→ TASK ITEM
Here is a listing. Write it out again without a single difference.
====== SOURCE MATERIAL
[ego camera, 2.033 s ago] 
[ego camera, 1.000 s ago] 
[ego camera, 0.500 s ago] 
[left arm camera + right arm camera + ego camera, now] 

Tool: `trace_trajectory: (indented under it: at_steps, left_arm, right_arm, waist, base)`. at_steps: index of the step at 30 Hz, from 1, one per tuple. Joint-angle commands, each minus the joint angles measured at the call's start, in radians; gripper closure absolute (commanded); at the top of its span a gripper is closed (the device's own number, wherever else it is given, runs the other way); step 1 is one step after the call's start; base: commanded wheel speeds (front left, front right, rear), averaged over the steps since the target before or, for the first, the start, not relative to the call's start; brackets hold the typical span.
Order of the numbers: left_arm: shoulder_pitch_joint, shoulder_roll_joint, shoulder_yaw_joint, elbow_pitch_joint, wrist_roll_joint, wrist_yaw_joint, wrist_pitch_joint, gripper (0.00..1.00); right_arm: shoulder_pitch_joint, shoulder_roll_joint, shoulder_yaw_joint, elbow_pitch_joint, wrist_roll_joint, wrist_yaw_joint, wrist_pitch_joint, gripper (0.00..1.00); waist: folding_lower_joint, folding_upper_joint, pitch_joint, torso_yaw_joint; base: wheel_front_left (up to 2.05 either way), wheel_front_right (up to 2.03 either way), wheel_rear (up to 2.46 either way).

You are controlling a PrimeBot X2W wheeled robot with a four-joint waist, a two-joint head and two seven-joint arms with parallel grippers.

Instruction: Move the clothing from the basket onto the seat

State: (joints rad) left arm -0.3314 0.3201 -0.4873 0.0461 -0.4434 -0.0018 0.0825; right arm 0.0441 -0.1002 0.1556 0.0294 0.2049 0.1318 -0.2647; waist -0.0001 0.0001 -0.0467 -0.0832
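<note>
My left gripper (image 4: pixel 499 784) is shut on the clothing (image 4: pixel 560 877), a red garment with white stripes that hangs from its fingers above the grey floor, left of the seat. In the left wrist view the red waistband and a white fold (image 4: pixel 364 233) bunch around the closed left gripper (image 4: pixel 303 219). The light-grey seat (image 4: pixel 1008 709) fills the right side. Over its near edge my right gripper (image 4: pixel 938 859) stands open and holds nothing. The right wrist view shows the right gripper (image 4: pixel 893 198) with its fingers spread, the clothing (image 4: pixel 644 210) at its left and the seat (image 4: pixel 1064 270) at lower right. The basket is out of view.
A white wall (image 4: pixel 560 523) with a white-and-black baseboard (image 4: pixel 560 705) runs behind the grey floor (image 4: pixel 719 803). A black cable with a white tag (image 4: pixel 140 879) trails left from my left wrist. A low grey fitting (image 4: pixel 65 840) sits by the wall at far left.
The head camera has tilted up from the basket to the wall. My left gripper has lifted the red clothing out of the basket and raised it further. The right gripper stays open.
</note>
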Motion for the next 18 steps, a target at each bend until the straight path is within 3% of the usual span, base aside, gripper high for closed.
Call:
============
→ EXERCISE RESPONSE
[ego camera, 2.033 s ago] 
[ego camera, 1.000 s ago] 
[ego camera, 0.500 s ago] 
[left arm camera + right arm camera + ego camera, now] 

Tool: `trace_trajectory: (indented under it: at_steps, left_arm, right_arm, waist, base)`. at_steps: index of the step at 30 Hz, from 1, one per tuple. Joint-angle commands, each minus the joint angles measured at the call's start, in radians; gripper closure absolute (commanded); at the top of its span a gripper is closed (the device's own number, wherever else it is given, runs the other way); step 1 is one step after the call's start; base: commanded wheel speeds (front left, front right, rear), averaged over the steps since the target before or, for the first, the start, not relative to the call's start; brackets hold the typical span.
Order of the numbers: left_arm: shoulder_pitch_joint, shoulder_roll_joint, shoulder_yaw_joint, elbow_pitch_joint, wrist_roll_joint, wrist_yaw_joint, wrist_pitch_joint, gripper (0.00..1.00); right_arm: shoulder_pitch_joint, shoulder_roll_joint, shoulder_yaw_joint, elbow_pitch_joint, wrist_roll_joint, wrist_yaw_joint, wrist_pitch_joint, gripper (0.00..1.00); waist: folding_lower_joint, folding_upper_joint, pitch_joint, torso_yaw_joint; base: wheel_front_left (up to 2.05 either way), wheel_front_right (up to 2.03 either way), wheel_rear (up to 2.46 either way).

You are controlling a PrimeBot X2W wheeled robot with a four-joint waist, a two-joint head and two seven-joint arms with parallel grippers.

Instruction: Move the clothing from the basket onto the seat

State: (joints rad) left arm -0.3314 0.3201 -0.4873 0.0461 -0.4434 -0.0018 0.0825; right arm 0.0441 -0.1002 0.1556 0.0294 0.2049 0.1318 -0.2647; waist -0.0001 0.0001 -0.0467 -0.0832
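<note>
My left gripper (image 4: pixel 499 784) is shut on the clothing (image 4: pixel 560 877), a red garment with white stripes that hangs from its fingers above the grey floor, left of the seat. In the left wrist view the red waistband and a white fold (image 4: pixel 364 233) bunch around the closed left gripper (image 4: pixel 303 219). The light-grey seat (image 4: pixel 1008 709) fills the right side. Over its near edge my right gripper (image 4: pixel 938 859) stands open and holds nothing. The right wrist view shows the right gripper (image 4: pixel 893 198) with its fingers spread, the clothing (image 4: pixel 644 210) at its left and the seat (image 4: pixel 1064 270) at lower right. The basket is out of view.
A white wall (image 4: pixel 560 523) with a white-and-black baseboard (image 4: pixel 560 705) runs behind the grey floor (image 4: pixel 719 803). A black cable with a white tag (image 4: pixel 140 879) trails left from my left wrist. A low grey fitting (image 4: pixel 65 840) sits by the wall at far left.
The head camera has tilted up from the basket to the wall. My left gripper has lifted the red clothing out of the basket and raised it further. The right gripper stays open.
</note>
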Motion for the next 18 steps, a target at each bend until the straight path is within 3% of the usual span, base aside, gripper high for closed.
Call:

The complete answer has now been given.